**WORK INSTRUCTION**:
Filter the entries below, keeping every line that has the word "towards".

Dataset records

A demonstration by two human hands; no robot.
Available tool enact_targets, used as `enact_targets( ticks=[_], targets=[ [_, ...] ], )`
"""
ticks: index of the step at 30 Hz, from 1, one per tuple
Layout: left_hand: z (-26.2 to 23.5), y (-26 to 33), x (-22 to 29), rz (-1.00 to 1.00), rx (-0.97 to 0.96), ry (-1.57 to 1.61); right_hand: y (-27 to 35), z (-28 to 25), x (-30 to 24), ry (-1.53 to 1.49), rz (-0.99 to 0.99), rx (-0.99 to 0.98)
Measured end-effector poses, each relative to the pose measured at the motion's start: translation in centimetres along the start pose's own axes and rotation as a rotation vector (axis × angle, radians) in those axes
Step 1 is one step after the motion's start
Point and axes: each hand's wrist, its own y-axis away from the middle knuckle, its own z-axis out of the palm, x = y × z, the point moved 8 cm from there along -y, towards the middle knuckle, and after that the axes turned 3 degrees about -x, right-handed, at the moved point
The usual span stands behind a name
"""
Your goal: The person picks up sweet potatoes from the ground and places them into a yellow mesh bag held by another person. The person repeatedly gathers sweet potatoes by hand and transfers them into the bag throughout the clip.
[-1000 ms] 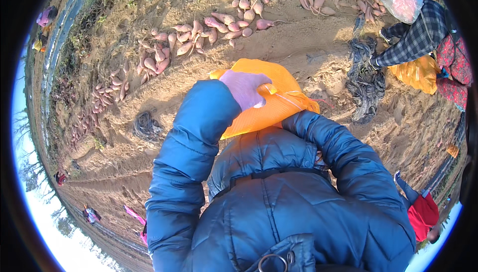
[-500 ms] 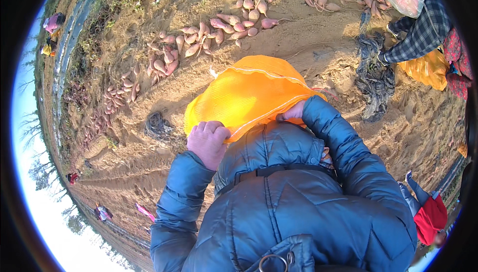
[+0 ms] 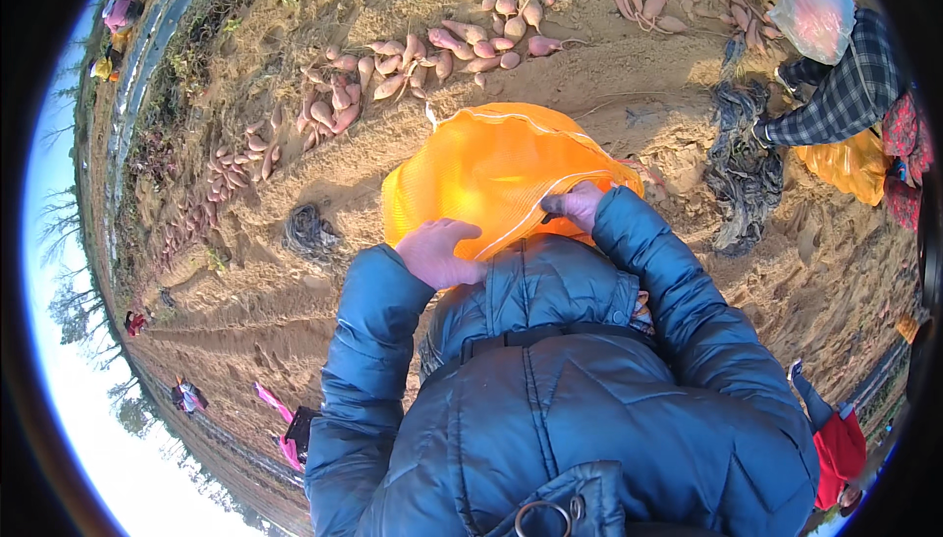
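An orange mesh bag (image 3: 491,166) with a white cord along its rim spreads out in front of my body, its mouth toward me. My right hand (image 3: 583,206) grips the rim on the right, the thumb over the cord and the other fingers hidden by the mesh. At the bag's lower left edge, my left hand (image 3: 439,254) rests against the mesh with thumb and fingers apart. Beyond the bag, sweet potatoes (image 3: 393,70) lie in a long row on the soil. What the bag holds, if anything, is hidden.
A crumpled dark plastic sheet (image 3: 739,159) lies on the right, beside a co-worker in a checked sleeve (image 3: 835,110) with a yellow bag (image 3: 843,166). More sweet potatoes (image 3: 653,1) lie at the far right. A dark bundle (image 3: 308,234) sits on the left.
My left hand has loosened from a closed grip on the bag's edge, and its fingers have spread. The right hand's thumb has come into sight over the rim. The bag's mouth gapes wider.
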Motion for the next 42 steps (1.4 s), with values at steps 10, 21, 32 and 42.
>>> enact_targets(
  ticks=[10, 21, 32, 42],
  targets=[
    [-2.1, -7.5, 5.4, 0.070, 0.104, 0.075, 0.0, 0.4, -1.2, -0.279, -0.078, -0.086],
    [-0.2, -8.8, 6.1, 0.097, 0.246, 0.119, 1.2, 1.5, -3.6, -0.308, -0.105, -0.190],
    [3.0, -10.9, 2.2, 0.006, 0.181, 0.648, -0.2, 0.1, -2.1, -0.228, 0.004, -0.109],
    [2.8, -11.2, 2.0, 0.004, 0.199, 0.785, -0.2, -0.1, -2.4, -0.151, -0.013, -0.063]
  ],
)
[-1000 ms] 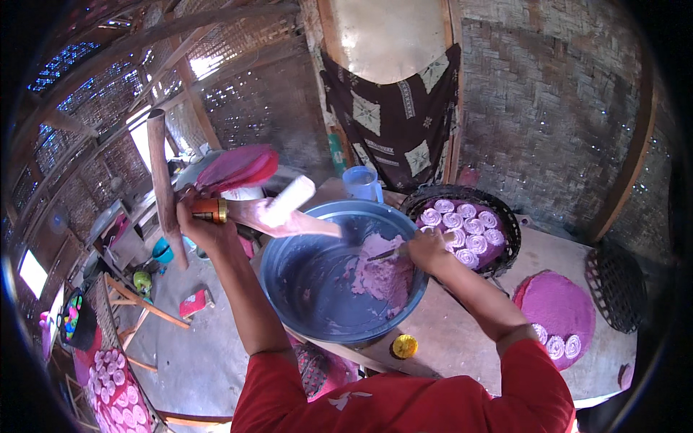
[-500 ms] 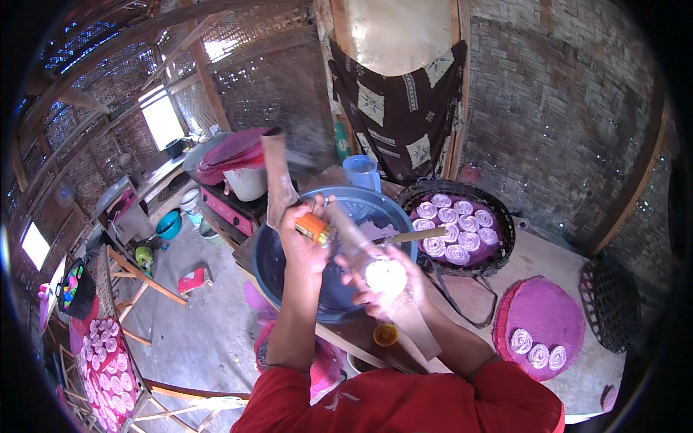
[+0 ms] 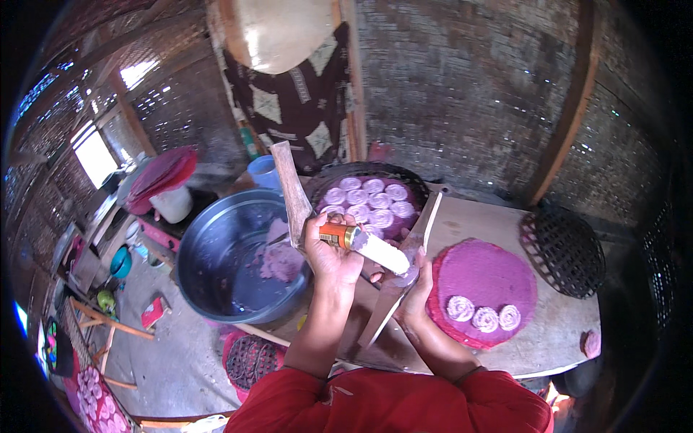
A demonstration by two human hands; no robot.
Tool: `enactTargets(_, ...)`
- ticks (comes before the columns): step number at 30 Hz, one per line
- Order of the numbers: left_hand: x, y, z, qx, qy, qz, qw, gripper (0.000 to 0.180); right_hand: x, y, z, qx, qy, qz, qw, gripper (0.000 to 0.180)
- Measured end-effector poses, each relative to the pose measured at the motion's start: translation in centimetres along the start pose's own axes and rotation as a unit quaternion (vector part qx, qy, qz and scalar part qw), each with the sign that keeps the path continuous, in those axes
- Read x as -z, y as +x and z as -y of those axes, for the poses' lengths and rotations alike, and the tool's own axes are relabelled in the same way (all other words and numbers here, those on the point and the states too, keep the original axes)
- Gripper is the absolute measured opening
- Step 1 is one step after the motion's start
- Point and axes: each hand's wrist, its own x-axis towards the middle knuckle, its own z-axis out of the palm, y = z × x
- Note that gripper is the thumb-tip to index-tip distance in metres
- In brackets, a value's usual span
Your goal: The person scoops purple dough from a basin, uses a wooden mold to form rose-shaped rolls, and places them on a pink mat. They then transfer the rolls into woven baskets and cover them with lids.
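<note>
My left hand (image 3: pixel 333 263) is closed around an orange can (image 3: pixel 335 235) with a gold rim and a light wooden bar (image 3: pixel 290 184), which sticks up above the fingers. From the can a white, dough-smeared cylinder (image 3: pixel 384 254) slants down to a long wooden paddle (image 3: pixel 379 316). My right hand (image 3: pixel 416 292) grips that paddle around its middle, where the cylinder meets it. Whether the cylinder enters the paddle cannot be made out. Left of my hands, pinkish dough (image 3: pixel 281 261) lies in a large dark blue basin (image 3: pixel 209 292).
Behind my hands, a round tray (image 3: pixel 339 173) holds several pale dough spirals (image 3: pixel 381 219). To the right, a purple round mat (image 3: pixel 485 268) bears three spirals, beside a dark woven basket (image 3: pixel 567 252). A blue jug (image 3: pixel 264 172) stands behind the basin. More spirals lie at lower left.
My view has turned right, and both hands have moved away from over the basin. The can end and the white cylinder, apart before, now line up between my hands.
</note>
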Motion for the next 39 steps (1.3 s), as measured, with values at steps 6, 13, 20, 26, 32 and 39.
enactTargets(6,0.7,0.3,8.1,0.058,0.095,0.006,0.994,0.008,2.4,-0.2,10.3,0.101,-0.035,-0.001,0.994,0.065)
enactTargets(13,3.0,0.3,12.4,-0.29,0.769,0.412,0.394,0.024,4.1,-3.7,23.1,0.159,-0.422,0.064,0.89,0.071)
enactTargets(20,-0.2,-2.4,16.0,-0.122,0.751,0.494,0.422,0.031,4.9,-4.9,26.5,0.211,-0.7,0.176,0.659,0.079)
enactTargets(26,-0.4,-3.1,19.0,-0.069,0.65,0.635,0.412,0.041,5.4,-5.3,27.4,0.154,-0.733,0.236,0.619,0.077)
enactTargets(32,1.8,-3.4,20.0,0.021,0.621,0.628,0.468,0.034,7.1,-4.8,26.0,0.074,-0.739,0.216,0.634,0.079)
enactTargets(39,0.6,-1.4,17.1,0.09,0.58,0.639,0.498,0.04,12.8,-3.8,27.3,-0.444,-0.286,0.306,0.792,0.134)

**RESPONSE TO THE EXERCISE**:
Point and axes: each hand's wrist, its own y-axis away from the middle knuckle, its own z-axis out of the palm, x = y × z, the point moved 8 cm from there along -y, towards the middle knuckle, and after that the axes turned 3 degrees about -x, right-handed, at the moved point
- Point and axes: each hand's wrist, its own x-axis towards the middle knuckle, its own z-axis out of the palm, y = z × x

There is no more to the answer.